7. How do I access and correct my personal information?
Under the Privacy Act, you generally have a right to seek access to the personal information that ARIA holds about you, although there are some circumstances in which we may be required or permitted by law to withhold access to some or all of that information. You also have the right to ask us to correct personal information about you that you believe is inaccurate, incomplete or out of date.
If you wish to exercise these rights, we ask that you make a request in writing to our Privacy Officer (see section 9 below). You will need to provide some form of identification (eg. a copy of your driver’s licence or passport) so we can verify that you are the individual to whom the personal information relates. You should also include details of how we can contact you in case we need to discuss your request.
8. How can I make a complaint if I believe that ARIA has breached the APPs?
If you would like to make a complaint in relation to this Policy or the manner in which we handle your personal information, please contact our Privacy Officer (contact details are set out in section 9). We will endeavour to respond to complaints within 30 days of their receipt.

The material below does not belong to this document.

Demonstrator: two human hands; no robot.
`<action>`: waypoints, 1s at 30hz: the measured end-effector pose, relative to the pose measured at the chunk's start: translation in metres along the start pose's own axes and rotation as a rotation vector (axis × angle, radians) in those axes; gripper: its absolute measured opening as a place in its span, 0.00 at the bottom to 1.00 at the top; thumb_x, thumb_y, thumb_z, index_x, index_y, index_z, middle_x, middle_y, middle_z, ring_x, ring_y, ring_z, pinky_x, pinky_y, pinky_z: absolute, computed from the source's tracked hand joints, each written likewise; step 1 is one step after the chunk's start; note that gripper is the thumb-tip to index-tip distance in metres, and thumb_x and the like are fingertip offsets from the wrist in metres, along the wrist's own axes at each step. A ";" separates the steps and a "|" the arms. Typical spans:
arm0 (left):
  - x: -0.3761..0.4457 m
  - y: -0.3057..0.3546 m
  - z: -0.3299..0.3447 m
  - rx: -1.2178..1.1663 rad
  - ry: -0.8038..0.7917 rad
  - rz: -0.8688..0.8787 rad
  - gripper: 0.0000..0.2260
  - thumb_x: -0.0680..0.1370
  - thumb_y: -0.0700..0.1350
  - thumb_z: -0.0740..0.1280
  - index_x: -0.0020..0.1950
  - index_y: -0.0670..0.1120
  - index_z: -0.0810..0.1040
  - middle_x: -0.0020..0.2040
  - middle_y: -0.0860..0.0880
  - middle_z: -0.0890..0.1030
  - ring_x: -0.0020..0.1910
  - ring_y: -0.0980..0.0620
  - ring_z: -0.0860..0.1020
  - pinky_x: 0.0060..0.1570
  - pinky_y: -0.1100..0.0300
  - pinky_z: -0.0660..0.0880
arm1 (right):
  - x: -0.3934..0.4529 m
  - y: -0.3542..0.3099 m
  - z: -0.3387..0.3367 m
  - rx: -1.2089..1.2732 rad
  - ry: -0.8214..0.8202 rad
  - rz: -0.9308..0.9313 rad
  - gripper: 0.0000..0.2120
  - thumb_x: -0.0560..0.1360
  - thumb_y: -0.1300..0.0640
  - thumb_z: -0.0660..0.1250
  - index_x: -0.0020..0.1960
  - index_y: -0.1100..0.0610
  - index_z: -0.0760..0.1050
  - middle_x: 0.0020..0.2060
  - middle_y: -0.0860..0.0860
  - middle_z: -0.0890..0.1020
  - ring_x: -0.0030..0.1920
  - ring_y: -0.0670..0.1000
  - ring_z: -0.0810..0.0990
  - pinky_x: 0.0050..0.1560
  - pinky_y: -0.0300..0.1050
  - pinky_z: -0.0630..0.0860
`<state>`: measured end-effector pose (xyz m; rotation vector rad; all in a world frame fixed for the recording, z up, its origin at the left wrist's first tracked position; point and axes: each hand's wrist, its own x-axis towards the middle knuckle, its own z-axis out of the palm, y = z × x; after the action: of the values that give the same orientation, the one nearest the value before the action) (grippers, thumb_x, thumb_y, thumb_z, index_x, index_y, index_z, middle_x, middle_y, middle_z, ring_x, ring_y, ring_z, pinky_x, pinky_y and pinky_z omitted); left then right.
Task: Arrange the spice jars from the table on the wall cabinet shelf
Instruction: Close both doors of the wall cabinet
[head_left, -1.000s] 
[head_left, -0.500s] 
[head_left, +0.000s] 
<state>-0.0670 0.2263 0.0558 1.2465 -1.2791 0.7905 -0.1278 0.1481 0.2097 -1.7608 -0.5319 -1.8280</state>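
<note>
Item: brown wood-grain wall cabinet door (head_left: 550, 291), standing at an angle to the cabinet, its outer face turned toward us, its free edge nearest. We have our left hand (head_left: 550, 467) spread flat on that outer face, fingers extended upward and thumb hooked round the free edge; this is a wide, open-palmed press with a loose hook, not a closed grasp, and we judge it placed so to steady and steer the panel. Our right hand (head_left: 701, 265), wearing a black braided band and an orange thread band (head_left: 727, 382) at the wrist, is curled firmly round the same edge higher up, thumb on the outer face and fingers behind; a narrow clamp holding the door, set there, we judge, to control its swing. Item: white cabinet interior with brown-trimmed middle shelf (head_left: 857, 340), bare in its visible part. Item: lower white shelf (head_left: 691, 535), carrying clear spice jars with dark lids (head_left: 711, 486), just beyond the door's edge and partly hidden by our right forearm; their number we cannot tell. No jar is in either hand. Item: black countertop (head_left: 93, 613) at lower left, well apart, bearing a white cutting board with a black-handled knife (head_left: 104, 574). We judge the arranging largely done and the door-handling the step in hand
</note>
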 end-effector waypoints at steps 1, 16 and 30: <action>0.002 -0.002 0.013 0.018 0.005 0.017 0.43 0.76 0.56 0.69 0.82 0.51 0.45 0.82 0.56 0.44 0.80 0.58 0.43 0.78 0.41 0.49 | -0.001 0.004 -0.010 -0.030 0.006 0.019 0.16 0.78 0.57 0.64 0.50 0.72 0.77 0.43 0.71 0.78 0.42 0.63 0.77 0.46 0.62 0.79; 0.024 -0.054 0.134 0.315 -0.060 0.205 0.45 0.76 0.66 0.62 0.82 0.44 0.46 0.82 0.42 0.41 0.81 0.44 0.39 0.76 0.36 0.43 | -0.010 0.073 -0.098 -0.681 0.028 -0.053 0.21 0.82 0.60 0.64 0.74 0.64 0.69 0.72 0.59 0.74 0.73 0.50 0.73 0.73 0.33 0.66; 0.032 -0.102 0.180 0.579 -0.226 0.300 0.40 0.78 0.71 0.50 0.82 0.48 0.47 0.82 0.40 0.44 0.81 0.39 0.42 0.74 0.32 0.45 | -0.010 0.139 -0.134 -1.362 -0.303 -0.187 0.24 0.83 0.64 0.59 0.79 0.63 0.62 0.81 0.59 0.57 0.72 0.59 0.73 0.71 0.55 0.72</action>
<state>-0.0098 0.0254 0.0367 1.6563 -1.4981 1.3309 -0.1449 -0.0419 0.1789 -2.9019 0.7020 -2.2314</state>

If you are dissatisfied with our response, you may refer the matter to the Australian Information (Privacy) Commissioner (see www.oaic.gov.au).
9. How do I contact ARIA?
If you have any questions or comments about this Policy, or if you wish to access or correct your personal information or make a complaint about our handling of that information, please contact our Privacy Officer by one of the following methods:
- By telephone (during business hours) – 02 8569 1144
- By fax – 02 8569 1181
- By email – firstname.lastname@example.org
- By post:
The Privacy Officer
PO Box Q20
QVB POST OFFICE NSW 1230
This Policy was last updated on 12 March 2014.